Perinatal Services BC, a program of PHSA, provides leadership, support and co-ordination for the strategic planning of perinatal (the period of time from pregnancy until a year after giving birth) services in British Columbia. Collaborating with the Ministry of Health, health authorities and other key stakeholders, one of PSBC's key responsibilities is implementing prenatal and newborn screening programs.
For information, visit: www.perinatalservicesbc.ca
"I'd like to express my sincere gratitude to the newborn screening laboratory team for all their hard work planning and implementing these new tests in accordance with sound screening principles and best lab practices."
"Muscular Dystrophy Canada (MDC) is overjoyed that babies born in British Columbia will now be screened for spinal muscular atrophy (SMA). Congratulations to the Government of B.C. on taking this important step that will lead to early diagnosis and treatments that will have lifechanging results for individuals and families. Access to the earliest diagnosis will ensure that patients have access to the right treatment and healthcare at the right time, resulting in the best health outcomes for patients."

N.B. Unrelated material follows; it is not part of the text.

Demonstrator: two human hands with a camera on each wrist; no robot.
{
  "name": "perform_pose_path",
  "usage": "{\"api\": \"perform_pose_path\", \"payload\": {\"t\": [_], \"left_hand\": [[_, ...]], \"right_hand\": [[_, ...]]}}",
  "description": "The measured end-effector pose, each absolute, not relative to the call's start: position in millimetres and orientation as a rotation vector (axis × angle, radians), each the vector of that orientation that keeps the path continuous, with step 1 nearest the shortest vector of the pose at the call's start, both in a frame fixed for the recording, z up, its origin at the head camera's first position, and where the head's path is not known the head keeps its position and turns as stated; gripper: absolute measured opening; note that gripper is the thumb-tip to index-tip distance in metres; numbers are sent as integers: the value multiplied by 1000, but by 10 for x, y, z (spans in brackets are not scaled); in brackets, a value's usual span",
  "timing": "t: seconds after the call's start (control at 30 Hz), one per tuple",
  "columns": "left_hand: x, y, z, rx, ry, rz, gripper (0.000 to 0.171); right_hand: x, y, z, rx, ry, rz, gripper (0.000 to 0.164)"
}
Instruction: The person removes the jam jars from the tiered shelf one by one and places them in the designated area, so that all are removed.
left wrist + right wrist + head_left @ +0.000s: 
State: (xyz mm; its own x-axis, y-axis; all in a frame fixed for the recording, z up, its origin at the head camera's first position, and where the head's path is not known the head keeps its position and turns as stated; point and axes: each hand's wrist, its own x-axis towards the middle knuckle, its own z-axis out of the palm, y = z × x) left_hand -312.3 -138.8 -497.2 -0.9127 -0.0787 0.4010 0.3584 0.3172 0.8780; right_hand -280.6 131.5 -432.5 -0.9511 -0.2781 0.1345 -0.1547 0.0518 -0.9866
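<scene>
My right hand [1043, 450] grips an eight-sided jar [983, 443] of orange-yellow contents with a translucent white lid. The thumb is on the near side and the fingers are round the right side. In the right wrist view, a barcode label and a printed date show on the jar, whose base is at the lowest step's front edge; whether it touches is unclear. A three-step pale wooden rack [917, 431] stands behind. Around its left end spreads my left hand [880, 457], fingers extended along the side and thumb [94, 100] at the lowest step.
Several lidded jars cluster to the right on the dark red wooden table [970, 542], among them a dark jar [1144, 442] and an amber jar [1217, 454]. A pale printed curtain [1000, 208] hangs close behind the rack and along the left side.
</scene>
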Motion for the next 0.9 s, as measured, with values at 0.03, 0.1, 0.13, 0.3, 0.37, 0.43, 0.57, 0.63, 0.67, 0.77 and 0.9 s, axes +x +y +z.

"ImmUnity Canada, formerly the Canadian Immunodeficiencies Patient Organization, would like to sincerely express our gratitude to Minister Dix, the Ministry of Health, PHSA, and all those who showed their commitment to the health of newborns born in B.C. by adding Severe Combined Immune Deficiency (SCID) disease to the provincial newborn screening program. With thanks to these changes, any baby born with this rare immune deficiency in B.C. will be diagnosed at birth, offered immediate treatment and therefore increase their chances of survival from 40% to over 90%. This change would not have been possible without the support of the immunodeficiency community, patients and parents affected by SCID and the healthcare providers who care for them."
"Our family was very fortunate that Quinn was diagnosed with ADA-SCID within her first month of life back in 2016. Early detection and treatment gives them the best chance of living a normal and healthy life. We are so thrilled to hear all babies born in B.C. will now be screened for SCID."